Forex trade and Saxobank

In current times, Saxobank is known to offer one of the premier services that are known to be all round and is located in Europe when it comes to trading in products that are derivative as well as forex. It is known that they count on their employees as well as the numerous dealers and also the analysts in whom each individual has many years of experience as well as a broad and varied knowledge when it comes to the markets in which has been able to gain both in the home countries as well as in the financial centers that are located internationally as well. If you decide to learn forex trade with Saxobank you will be able to have a twenty four hour service that relates to the trading of foreign exchange as well as futures and also other products that are derivate, you will also be able to enjoy the daily analysis as well as having the ability to have individual access to the department that specializes in the research as well as the analysis that is there for the special queries that you may have. You will also be able to enjoy immediate execution of your individual traders which will take place through the international network that is made up of banks as well as brokers. You will find that the price of these services is considerably lower when you take them into comparison with the other companies.

Forex Trading Course

Forex Trading Course

In the following article I am going to give you a forex trading course in relationship to the terms that you are going to need to know as a forex trader. There are many different forex trading courses out there that you can take to become a very successful forex trader however, I believe that it is the simple forex trading courses that seem to teach you the most so I am going to take the time to cover almost every term that you are going to need to know as a successful forex trader. When you take the time to choose a forex trading course, make sure that you understand all of the different courses that you can take, the best way that you can learn about all of the forex trading courses is by getting online and checking out the different courses that are available to you.

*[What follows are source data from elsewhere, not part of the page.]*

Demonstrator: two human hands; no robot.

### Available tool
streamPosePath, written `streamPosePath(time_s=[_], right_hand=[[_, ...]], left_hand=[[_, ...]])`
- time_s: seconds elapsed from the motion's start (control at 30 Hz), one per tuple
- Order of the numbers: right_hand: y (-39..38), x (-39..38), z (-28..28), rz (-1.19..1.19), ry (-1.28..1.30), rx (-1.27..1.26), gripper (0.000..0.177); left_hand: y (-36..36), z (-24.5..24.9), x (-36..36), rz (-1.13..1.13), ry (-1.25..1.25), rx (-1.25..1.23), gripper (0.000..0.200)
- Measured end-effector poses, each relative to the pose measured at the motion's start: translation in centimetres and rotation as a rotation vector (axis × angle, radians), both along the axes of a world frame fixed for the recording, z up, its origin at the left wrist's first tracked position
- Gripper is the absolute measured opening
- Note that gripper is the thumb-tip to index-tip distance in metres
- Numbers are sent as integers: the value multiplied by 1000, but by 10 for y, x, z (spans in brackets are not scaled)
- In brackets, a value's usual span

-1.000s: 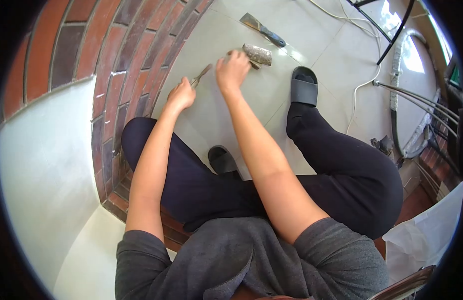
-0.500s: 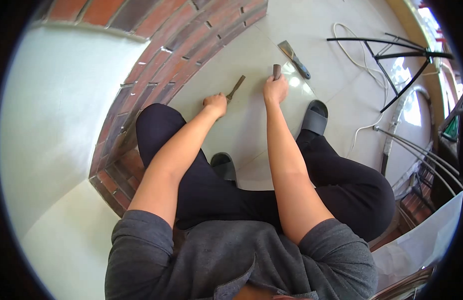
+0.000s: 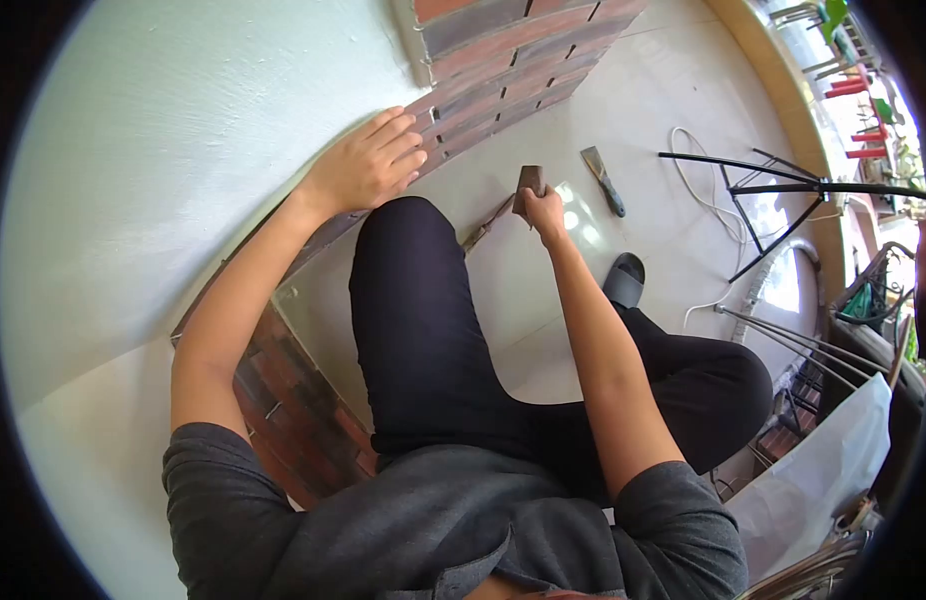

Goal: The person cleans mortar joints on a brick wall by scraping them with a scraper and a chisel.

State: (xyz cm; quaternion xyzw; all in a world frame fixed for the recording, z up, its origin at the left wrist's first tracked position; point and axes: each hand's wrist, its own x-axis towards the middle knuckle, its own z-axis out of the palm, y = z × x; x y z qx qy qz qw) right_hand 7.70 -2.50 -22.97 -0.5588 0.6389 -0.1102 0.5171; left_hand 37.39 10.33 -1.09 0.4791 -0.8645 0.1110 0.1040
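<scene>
My left hand (image 3: pixel 368 165) is open, its fingers bent over the top edge of the brick-faced wall (image 3: pixel 513 75), just above my raised knee. My right hand (image 3: pixel 545 210) is closed around a brown, flat-ended block-like tool (image 3: pixel 529 180), held over the tiled floor; its lower part is hidden by the fingers. Just left of that hand, a slim brown tool (image 3: pixel 486 226) slants down toward my knee and overlaps the block in this view. A putty knife (image 3: pixel 603 182) with a dark handle lies on the floor to the right.
A black metal stand (image 3: pixel 783 187) and a white cable (image 3: pixel 698 150) lie at the right. Brick facing (image 3: pixel 298 400) also runs low beside my left leg. A smooth pale surface (image 3: pixel 183 160) fills the left. A white sheet (image 3: pixel 818 470) stands at the lower right.
My left hand has let go of the slim brown tool and moved up and left onto the wall. My right hand has come lower, turning the brown block. My view has shifted and my left knee is more upright.
</scene>
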Motion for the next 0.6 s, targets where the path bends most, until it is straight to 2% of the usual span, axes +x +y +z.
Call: streamPosePath(time_s=[0.1, 0.13, 0.27, 0.33, 0.43, 0.57, 0.6], right_hand=[[-17, -3, -6, 116, 10, -67, 46], [-22, -2, 9, 101, 10, -42, 50], [-44, 8, 14, -4, -66, 82, 46], [-45, 20, 1, -47, -153, 191, 44], [-50, 37, -23, 16, -207, 292, 42], [-56, 62, -41, -18, -180, 305, 30], [-62, 71, -44, -20, -83, 251, 25]], left_hand=[[1, -2, 4, -19, -23, 31, 33], [0, 1, 5, -13, -11, 51, 34], [-2, 11, 6, 6, -42, 108, 40], [-6, 16, 6, -13, -90, 109, 39], [-11, 8, 2, -25, -211, 49, 36], [-19, 10, 3, -19, -386, 44, 37], [-19, 10, 3, -22, -405, 34, 37]])
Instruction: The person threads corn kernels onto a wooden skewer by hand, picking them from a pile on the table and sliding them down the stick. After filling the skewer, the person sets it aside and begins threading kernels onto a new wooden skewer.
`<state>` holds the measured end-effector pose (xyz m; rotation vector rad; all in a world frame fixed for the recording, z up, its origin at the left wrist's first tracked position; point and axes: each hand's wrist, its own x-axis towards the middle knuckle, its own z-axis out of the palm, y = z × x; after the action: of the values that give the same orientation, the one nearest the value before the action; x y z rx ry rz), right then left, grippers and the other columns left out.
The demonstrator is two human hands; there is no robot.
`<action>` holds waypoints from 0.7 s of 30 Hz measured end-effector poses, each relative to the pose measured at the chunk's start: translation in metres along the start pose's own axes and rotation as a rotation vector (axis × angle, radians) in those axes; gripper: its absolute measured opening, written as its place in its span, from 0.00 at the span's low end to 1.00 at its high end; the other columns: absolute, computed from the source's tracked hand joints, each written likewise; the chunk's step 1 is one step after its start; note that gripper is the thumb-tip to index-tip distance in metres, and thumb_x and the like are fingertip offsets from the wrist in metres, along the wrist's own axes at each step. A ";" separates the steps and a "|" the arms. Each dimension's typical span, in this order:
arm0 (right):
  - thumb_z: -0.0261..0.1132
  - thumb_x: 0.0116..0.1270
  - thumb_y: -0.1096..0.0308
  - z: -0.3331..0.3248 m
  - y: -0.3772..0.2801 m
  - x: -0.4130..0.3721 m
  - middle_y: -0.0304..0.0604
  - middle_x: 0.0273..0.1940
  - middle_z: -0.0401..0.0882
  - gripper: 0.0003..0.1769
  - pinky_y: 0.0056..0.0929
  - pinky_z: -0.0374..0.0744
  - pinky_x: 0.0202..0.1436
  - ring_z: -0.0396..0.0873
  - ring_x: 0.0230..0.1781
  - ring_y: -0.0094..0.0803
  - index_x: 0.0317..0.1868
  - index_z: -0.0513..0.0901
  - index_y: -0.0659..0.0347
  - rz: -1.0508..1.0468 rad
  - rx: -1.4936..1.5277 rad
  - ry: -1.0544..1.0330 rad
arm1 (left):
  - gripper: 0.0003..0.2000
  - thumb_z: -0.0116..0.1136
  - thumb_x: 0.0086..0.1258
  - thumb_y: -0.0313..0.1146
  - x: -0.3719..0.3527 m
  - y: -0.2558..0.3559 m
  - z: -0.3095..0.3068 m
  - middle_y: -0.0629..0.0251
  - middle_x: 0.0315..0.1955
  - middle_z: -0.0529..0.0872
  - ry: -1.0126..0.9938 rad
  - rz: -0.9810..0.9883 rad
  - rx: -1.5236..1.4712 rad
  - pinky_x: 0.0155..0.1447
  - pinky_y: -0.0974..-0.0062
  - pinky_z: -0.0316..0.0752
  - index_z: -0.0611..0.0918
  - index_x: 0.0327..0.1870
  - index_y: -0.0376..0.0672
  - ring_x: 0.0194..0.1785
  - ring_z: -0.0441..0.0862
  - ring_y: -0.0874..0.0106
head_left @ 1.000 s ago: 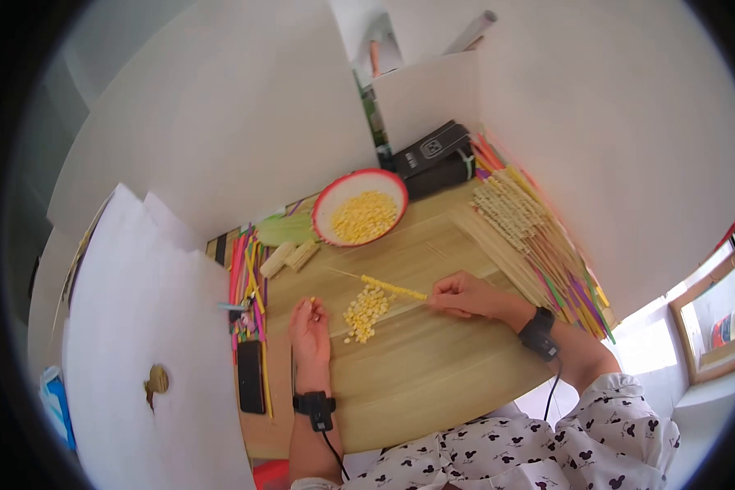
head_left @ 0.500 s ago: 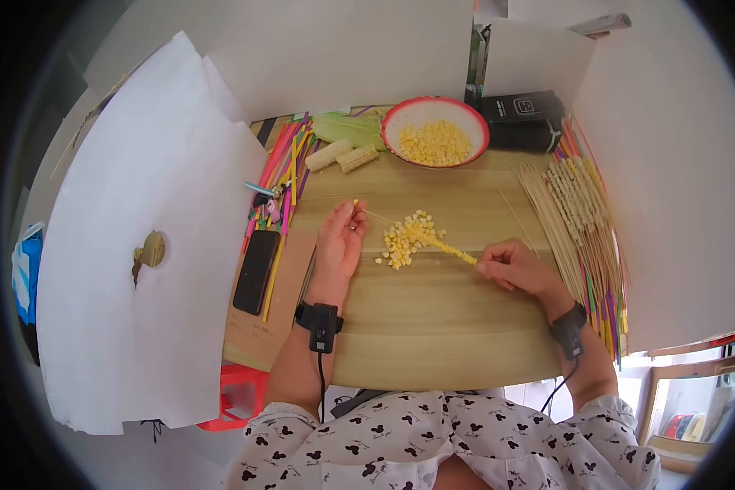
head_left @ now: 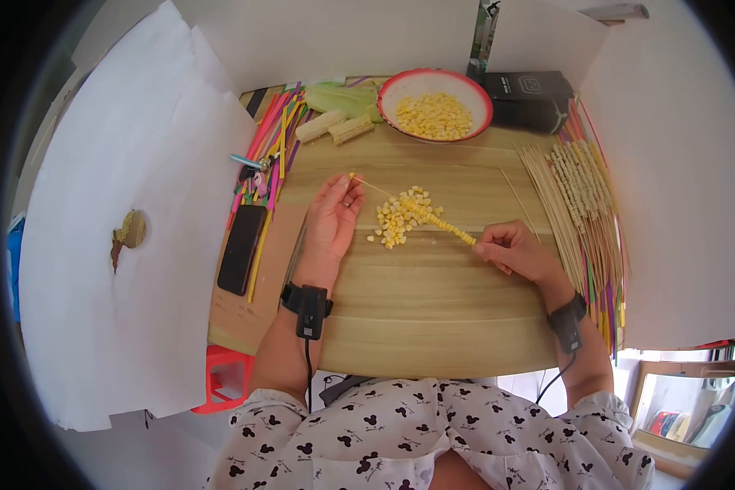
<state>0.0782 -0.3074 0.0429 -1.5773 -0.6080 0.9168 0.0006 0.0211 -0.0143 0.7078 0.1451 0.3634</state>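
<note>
A thin skewer point(head_left: 443, 224) threaded with yellow corn kernels slants across the table between my two hands. My right hand point(head_left: 518, 251) is closed on its lower right end, thumb and fingers pinched together. At the bare upper left end, my left hand point(head_left: 333, 216) pinches a corn kernel point(head_left: 352, 175) at the tip. Beneath the skewer lies a loose pile of corn kernels point(head_left: 390, 220), partly covered by it. Both wrists wear black strapped devices with cables.
A red-rimmed bowl point(head_left: 394, 84) of kernels stands at the back, beside two bare cobs point(head_left: 321, 126) and a green husk point(head_left: 347, 100). Kernel-laden and bare skewers point(head_left: 576, 188) lie at right. A phone point(head_left: 242, 249) and coloured strips point(head_left: 282, 143) lie left. White boards surround the table.
The camera view has shifted, so the table sits slightly higher in it. Both hands keep their hold on the skewer and kernel, with little other movement.
</note>
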 end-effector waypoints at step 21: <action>0.68 0.71 0.61 0.000 0.001 0.000 0.24 0.17 0.68 0.14 0.15 0.59 0.18 0.62 0.16 0.10 0.28 0.81 0.60 -0.007 -0.034 0.001 | 0.07 0.59 0.73 0.26 -0.001 0.001 0.005 0.59 0.46 0.85 0.030 0.012 0.020 0.54 0.73 0.80 0.81 0.49 0.41 0.45 0.82 0.74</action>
<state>0.0783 -0.3075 0.0419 -1.6052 -0.6309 0.9043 0.0009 0.0188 -0.0102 0.7232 0.1736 0.3844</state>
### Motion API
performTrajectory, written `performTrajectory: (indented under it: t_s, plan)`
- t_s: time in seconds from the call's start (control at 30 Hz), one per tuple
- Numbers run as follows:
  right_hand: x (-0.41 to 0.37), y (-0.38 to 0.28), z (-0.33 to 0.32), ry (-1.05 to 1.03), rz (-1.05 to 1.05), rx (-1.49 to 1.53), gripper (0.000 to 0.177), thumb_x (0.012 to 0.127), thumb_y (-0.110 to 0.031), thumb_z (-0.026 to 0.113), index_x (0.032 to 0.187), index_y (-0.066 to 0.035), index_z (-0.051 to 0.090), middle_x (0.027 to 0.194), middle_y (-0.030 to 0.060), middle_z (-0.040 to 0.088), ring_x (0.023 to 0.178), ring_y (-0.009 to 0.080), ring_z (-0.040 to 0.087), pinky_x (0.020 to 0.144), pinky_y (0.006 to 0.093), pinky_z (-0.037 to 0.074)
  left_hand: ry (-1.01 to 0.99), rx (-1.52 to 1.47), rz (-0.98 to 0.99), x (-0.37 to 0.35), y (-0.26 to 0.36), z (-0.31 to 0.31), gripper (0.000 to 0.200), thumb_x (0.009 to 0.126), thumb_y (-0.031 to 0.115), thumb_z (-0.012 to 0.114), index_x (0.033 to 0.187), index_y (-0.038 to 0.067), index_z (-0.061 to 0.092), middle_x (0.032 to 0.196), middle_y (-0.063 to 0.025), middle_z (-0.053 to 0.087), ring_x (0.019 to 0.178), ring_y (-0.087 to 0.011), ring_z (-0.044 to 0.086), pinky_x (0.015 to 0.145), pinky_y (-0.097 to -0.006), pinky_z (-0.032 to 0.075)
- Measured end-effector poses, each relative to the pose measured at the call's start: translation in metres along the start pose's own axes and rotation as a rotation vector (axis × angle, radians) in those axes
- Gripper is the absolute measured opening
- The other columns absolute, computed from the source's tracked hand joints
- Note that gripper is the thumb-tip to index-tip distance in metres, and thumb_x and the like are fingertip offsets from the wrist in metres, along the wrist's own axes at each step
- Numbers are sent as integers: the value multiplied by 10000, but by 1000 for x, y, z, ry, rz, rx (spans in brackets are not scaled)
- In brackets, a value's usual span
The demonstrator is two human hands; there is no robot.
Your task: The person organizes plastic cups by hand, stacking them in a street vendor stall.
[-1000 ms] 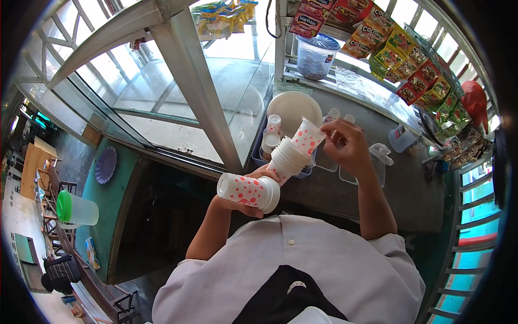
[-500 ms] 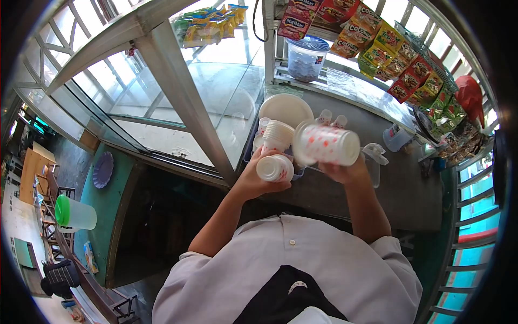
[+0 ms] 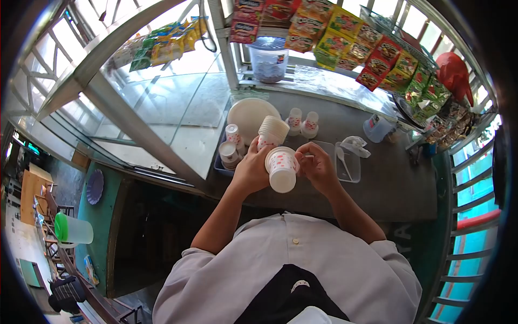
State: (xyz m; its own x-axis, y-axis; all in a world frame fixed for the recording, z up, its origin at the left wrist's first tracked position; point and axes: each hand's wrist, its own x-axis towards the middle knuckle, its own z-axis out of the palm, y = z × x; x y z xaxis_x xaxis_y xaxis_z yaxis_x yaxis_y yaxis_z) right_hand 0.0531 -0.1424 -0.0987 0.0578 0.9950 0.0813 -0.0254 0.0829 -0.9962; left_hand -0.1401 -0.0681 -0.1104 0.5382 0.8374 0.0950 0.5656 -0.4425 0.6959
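Note:
My left hand [image 3: 249, 171] is wrapped around white disposable cups with red spots. A nested cup stack [image 3: 273, 131] rises beyond its fingers, with the pale rims bunched together. Closer to me, a spotted cup [image 3: 283, 171] points its round base towards me, tilted downwards. My right hand [image 3: 317, 167] is beside that cup, its fingers curled and its thumb and fingertips closed at the rim. How many cups are nested there is hidden. More spotted cups [image 3: 231, 154] stand left of my left hand in a blue tray [image 3: 221, 168]. Two small upturned cup stacks [image 3: 309, 125] stand beyond my right hand.
A round cream lid or plate [image 3: 245, 110] lies behind the cups. On the right are a clear container [image 3: 345, 168] with a spoon and a clear plastic tub [image 3: 376, 128]. A glass display case [image 3: 145, 129] borders the left; hanging sachets [image 3: 345, 38] and a lidded bucket [image 3: 268, 60] are at the back.
My right hand has come down and in from the right, where it held a large spotted cup stack, to the cup by my left hand. The view has shifted rightwards.

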Motion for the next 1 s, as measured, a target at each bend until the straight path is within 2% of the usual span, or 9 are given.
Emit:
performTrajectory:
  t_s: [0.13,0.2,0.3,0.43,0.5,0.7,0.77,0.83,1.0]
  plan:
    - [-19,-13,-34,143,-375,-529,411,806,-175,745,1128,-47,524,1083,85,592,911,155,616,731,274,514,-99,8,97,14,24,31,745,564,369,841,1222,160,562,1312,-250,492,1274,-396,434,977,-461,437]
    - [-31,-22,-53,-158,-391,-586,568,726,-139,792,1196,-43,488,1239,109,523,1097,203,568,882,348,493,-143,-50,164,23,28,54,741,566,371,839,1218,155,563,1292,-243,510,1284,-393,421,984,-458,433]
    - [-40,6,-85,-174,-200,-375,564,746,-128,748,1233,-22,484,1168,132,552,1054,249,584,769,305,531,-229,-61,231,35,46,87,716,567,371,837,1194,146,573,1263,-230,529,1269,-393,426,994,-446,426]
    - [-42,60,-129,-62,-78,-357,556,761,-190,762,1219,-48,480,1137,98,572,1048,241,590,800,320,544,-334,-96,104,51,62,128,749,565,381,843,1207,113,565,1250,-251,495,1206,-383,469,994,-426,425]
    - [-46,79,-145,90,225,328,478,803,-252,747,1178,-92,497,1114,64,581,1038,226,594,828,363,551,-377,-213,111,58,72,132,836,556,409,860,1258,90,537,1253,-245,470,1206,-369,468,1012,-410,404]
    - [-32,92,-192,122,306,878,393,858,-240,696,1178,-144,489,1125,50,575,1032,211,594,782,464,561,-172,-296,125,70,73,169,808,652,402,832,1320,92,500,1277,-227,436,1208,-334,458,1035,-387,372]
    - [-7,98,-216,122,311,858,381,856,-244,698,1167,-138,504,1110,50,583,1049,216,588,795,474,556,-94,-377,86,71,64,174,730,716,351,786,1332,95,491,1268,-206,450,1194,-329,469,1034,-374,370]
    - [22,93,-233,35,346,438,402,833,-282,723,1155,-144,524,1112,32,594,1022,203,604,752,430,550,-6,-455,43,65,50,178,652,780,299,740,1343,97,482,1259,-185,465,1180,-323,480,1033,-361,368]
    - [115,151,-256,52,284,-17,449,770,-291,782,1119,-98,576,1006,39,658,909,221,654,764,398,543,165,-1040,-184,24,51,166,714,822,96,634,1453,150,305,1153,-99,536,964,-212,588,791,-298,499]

Forex Trading Course on Terms

The following terms are the terms that are associated with forex trading that you are going to need to know if you are going to be trading forex. The first term that you should know is accrual, accrual is actually the actual appointment of the premiums as well as the discounts that are in place on the forward exchange transactions that are known to relate in a direct manner to the actual deposit swap which is known as the interest arbitrage deals which takes place over the individual period that is associated with each individual deal. The second term that you should known is adjustment, this is a term that is used to describe an official action that is normally related to a change that takes place in the actual economic policies that are internal so that they are able to correct the imbalance that is located in the actual payment or it can be based on a change that is related to the official currency rate. The next term that you should take the time to learn is known as appreciation and it is used to refer to a currency that is known to appreciate at the times that it strengthens in the actual price in what is known as a response to the actual market demand. Another term that you are going to know is that arbitrage is used to describe the actual purchase or the actual sale of a certain instrument as well as the simultaneous taking of what is known as an equal as well as opposite position in what is known as a related market an arbitrage is used in order to be able to take advantage of the differentials that are located in the small prices that are located between the markets.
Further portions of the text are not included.